A lower res OSD may be placed completely in FPGA cache memory (dual port BRAM) and genlocked and superimposed onto the video output for on screen controls and text.  Think about a 128 character font with onscreen color test and a programmable palette and transparency levels (R+G+B+Alpha blend) in the 8 to 16 color palette controls.

xxninjabunnyxx:

--- Quote from: BrianHG on January 20, 2019, 02:03:57 am ---Remember, doing real time video transforms like color and simple enhancement, you don't need to cache video, just send the video input to your multipliers and then to video output copying clock, and pixel delay the HS and active video flag and VS to match the multiplier delay so the output picture is centered.  Line delay BRAMS may be used for 2D fir / convolution picture enhancement filters.  (Please do not go into Interlaced video, it's take you half a year to get this just right...)
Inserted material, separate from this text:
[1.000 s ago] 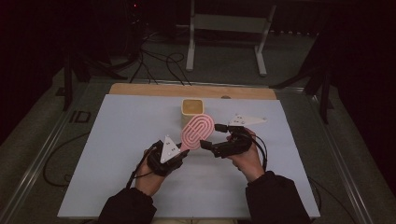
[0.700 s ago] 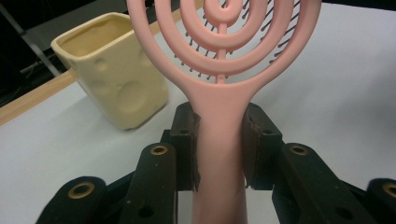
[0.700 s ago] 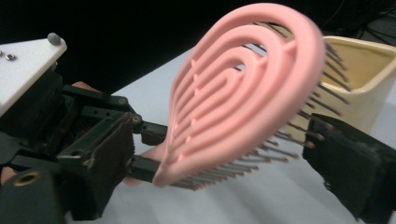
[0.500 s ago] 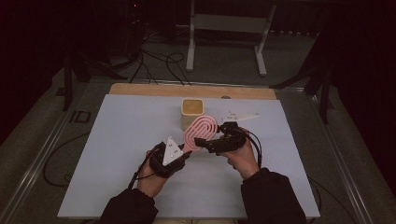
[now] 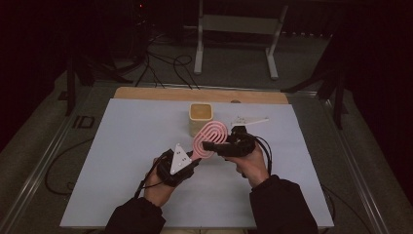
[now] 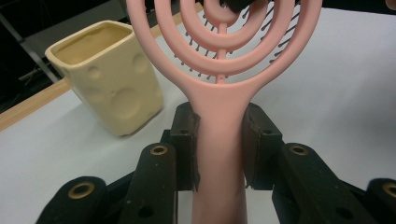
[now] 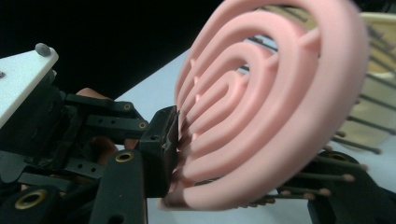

A lower res OSD may be placed completely in FPGA cache memory (dual port BRAM) and genlocked and superimposed onto the video output for on screen controls and text.  Think about a 128 character font with onscreen color test and a programmable palette and transparency levels (R+G+B+Alpha blend) in the 8 to 16 color palette controls.


--- End quote ---

Creating an OSD is the next step I want to take. I would like to create a line doubler as well.

james_s:
This sounds like a very ambitious project to start out with, I would suggest starting simple and then working your way up toward more complex stuff. The fact that you already know C may actually be more a hindrance than help. HDL looks like computer code superficially but it's a completely different concept. You're not writing a program, things are not executing in parallel, they're not executing at all. The code is describing digital hardware so you have to look at this not as a software design/coding problem but as hardware design. Figure out how you would go about your project using logic ICs because that is effectively what the FPGA gives you, a gigantic breadboard and an unlimited supply of any digital logic IC you could imagine. FPGA development is hardware design disguised as coding, most beginners stumble until this sinks in.